Report every line below that carries the word "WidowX".

*** Supplied records ***

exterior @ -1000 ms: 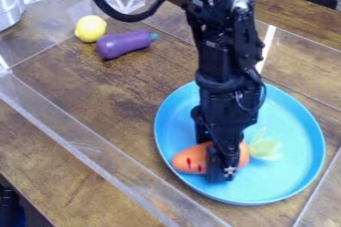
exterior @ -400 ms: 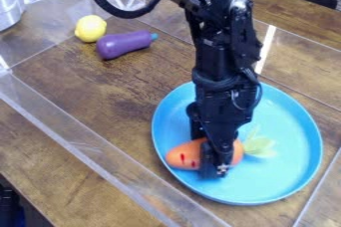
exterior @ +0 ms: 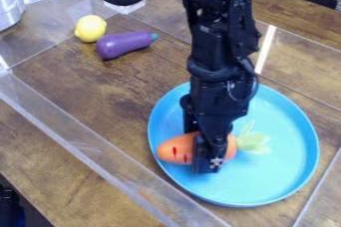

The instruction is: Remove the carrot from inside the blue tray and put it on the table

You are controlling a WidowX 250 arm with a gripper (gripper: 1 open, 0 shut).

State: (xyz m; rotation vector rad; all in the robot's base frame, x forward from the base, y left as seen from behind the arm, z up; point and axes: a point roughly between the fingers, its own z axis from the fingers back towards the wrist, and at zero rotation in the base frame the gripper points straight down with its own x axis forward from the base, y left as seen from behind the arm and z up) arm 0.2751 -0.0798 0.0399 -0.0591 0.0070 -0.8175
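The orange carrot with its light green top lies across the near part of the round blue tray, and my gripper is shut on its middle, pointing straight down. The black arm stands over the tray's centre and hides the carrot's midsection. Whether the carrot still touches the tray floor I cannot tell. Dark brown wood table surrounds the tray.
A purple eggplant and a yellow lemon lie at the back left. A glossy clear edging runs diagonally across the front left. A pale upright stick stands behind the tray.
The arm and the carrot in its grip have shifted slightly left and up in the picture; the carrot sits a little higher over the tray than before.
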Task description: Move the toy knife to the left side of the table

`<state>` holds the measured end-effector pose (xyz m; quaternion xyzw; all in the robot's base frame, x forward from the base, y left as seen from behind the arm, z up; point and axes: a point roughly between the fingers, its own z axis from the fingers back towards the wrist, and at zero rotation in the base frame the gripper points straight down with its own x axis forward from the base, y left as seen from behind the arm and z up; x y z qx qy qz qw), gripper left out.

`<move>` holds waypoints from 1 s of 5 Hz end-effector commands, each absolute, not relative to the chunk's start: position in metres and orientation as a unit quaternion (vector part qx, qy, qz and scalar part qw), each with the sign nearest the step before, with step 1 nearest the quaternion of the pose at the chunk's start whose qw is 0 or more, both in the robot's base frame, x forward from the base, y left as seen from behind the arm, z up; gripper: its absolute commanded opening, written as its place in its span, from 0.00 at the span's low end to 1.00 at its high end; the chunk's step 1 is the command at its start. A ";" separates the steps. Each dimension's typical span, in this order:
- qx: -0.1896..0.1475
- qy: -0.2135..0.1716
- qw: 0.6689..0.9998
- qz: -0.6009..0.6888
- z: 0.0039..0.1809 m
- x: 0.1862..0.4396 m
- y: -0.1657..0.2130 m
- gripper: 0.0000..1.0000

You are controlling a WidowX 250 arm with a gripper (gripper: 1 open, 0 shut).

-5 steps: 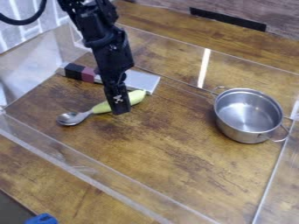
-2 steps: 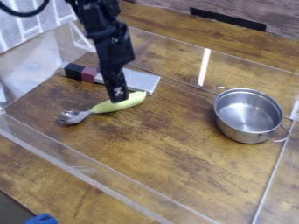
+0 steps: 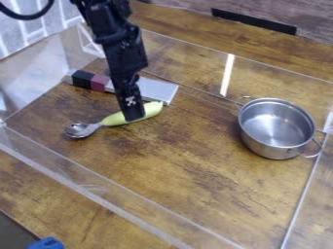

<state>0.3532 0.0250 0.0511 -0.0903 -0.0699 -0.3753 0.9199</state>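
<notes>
The toy knife (image 3: pixel 109 122) lies flat on the table (image 3: pixel 182 170) in the left half, its silver rounded end pointing left and its yellow-green handle pointing right. My gripper (image 3: pixel 130 111) hangs straight down over the handle, its dark fingertips at or just above it and covering part of it. The fingers are seen edge-on as one dark bar, so no gap between them can be made out. The knife rests on the wood and is not lifted.
A flat grey slab (image 3: pixel 159 89) with a dark maroon end lies just behind the knife. A steel pot (image 3: pixel 277 127) stands at the right. Low clear acrylic walls (image 3: pixel 78 173) border the tabletop.
The gripper has risen a little from the knife handle compared with a second ago. The knife lies in the same spot.
</notes>
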 end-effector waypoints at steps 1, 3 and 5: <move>-0.080 -0.090 0.922 -0.368 0.060 0.361 0.034 1.00; -0.088 -0.083 0.931 -0.345 0.067 0.363 0.033 1.00; -0.088 -0.075 0.944 -0.310 0.086 0.365 0.030 1.00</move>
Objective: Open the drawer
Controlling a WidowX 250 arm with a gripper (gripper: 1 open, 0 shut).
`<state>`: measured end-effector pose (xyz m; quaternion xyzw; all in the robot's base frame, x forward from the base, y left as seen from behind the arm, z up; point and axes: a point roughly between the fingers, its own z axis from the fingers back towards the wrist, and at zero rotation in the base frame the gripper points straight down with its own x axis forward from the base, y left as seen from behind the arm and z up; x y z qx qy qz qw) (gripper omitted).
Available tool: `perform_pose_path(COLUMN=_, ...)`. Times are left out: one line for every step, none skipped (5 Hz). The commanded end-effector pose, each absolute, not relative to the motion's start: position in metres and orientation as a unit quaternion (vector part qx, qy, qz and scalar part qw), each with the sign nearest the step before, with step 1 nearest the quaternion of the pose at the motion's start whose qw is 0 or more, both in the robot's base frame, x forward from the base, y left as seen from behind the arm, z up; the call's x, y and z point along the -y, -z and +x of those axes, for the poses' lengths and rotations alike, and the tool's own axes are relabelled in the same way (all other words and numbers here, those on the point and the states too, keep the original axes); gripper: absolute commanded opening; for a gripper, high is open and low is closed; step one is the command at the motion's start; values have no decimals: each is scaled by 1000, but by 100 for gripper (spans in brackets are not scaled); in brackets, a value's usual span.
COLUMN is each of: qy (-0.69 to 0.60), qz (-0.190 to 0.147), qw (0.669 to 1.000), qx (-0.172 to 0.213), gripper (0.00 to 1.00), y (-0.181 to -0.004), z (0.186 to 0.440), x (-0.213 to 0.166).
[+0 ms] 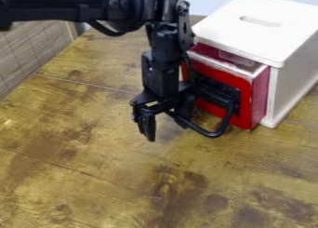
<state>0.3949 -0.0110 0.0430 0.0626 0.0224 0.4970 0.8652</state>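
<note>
We have the drawer (232,87) slightly out of the front of the white housing (263,27), a strip of its pale inside showing at the top. Its black handle (207,131) juts out from the red front panel, and the jaws (156,127) are on the handle's outer side. One finger reaches down over the bench (93,167); the other is lost against the black handle, so we cannot tell whether they are spread or pinching it. If we pull without a finger behind the loop, the jaws could slip off and the drawer stay put. A sideways pull could jam it against the housing's walls, or drag the housing along the bench.
</note>
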Motion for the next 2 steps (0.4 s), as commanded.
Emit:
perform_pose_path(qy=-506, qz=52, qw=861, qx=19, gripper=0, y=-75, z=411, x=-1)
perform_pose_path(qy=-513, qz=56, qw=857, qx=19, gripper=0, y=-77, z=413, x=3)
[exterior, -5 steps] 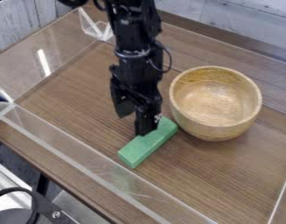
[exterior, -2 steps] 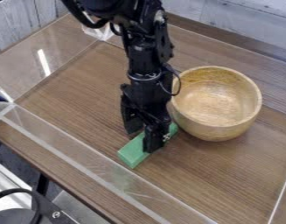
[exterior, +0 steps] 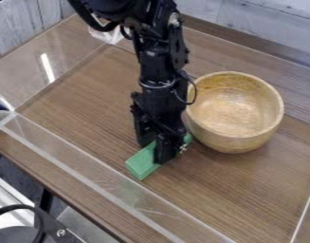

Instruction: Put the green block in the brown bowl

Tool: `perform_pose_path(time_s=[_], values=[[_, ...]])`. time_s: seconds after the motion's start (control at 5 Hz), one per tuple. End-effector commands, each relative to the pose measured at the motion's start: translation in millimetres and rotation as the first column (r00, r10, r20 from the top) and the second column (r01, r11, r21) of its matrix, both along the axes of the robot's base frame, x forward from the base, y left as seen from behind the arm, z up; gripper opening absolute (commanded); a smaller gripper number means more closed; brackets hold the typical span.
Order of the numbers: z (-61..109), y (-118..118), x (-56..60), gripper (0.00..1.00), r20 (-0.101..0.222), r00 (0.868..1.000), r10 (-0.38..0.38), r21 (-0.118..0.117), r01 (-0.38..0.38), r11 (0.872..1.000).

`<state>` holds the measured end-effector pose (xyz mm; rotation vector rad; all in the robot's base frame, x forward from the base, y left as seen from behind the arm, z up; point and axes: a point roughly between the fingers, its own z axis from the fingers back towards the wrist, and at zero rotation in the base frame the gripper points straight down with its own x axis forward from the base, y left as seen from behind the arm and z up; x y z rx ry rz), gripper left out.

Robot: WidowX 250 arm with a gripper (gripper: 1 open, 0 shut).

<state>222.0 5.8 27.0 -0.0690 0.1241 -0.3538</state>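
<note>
The green block (exterior: pixel 143 164) lies flat on the wooden table, just left of the brown bowl (exterior: pixel 241 133), its far end hidden under my gripper. The gripper (exterior: pixel 160 148) points straight down and sits low over the block's middle, with one black finger on each long side. The fingers are close against the block, but I cannot make out whether they are pressing on it. The block rests on the table. Upright and empty, the bowl stands a finger's width to the right of the gripper.
A low clear plastic wall (exterior: pixel 68 157) runs round the table, with its front edge close to the block. Black cables (exterior: pixel 18 226) hang below the table's front left corner. Brown tabletop (exterior: pixel 82 104) stretches to the left of the arm.
The gripper has come down from just above the block until its fingers straddle it, and the fingers have drawn closer together. Block and bowl have not moved.
</note>
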Motion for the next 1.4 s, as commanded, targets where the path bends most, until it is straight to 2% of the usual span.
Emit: perform_pose_path(time_s=[0.0, 1.2], values=[[9.2, -1.3, 7.9, 0.0, 0.036, 0.999, -0.008, 0.006, 0.007, 1.0], [20.9, -4.2, 9.0, 0.0, 0.039, 0.999, 0.014, 0.01, -0.015, 1.0]])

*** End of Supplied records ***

Solution below
You are controlling a WidowX 250 arm with a gripper (gripper: 1 open, 0 shut).
You are controlling a WidowX 250 arm with a gripper (gripper: 1 open, 0 shut).
Controlling a WidowX 250 arm with a gripper (gripper: 1 open, 0 shut).
Robot: WidowX 250 arm with a gripper (gripper: 1 open, 0 shut).

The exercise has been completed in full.